Iranian Supreme Leader Ayatollah Ali Khamenei on Friday said that his country will not import COVID-19 vaccines from the United States and Britain, citing trust issues. Khamenei, during a televised speech, said that import of COVID-19 vaccines from the US and UK are forbidden, calling them "untrustworthy". Khamenei further highlighted the HIV contaminated blood supplies from France in the 1980s to justify Tehran's decision.
Iran is one of the worst affected countries in the world with over 1.2 million cases and 56,000 COVID-19 deaths so far. Iran's decision to not import vaccines from the United States and Britain is also the outcome of deteriorating relations between Tehran and the West, which has only worsened since President Donald Trump's White House takeover in 2017. According to The Guardian, Khamenei also added that Iran is in no hurry in renegotiating the 2015 nuclear deal with the new Biden administration as he mocked the recent Capitol Hill riots in Washington DC.
Khamenei said that if the United States decides to lift the economic sanctions from Iran, his country would think of restarting talks with Washington. The issue of compensation for sanctions could be taken up in the future.
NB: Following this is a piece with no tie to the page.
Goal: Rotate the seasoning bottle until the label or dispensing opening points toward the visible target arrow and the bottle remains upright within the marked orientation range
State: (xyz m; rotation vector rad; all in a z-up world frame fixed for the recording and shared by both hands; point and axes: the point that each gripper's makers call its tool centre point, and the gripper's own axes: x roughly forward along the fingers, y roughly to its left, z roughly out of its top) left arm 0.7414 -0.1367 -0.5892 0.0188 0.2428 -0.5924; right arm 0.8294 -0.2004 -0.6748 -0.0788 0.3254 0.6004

This comes days after the Trump administration imposed fresh sanctions on Iran, targetting the key steel sector, which Washington said was helping fund the "corrupt regime" in Tehran and their ambition to develop weapons of mass destruction.
As far as the vaccines are concerned, Iran is developing its own COVID-19 treatment. Human trials have been launched by the country in December 2020. Experts also suggest that for the time, Iran may procure the COVID-19 vaccine from China, which has developed the Coronavac drug with the help of state-run pharmaceutical company Sinopharm and is said to be 70 per cent effective.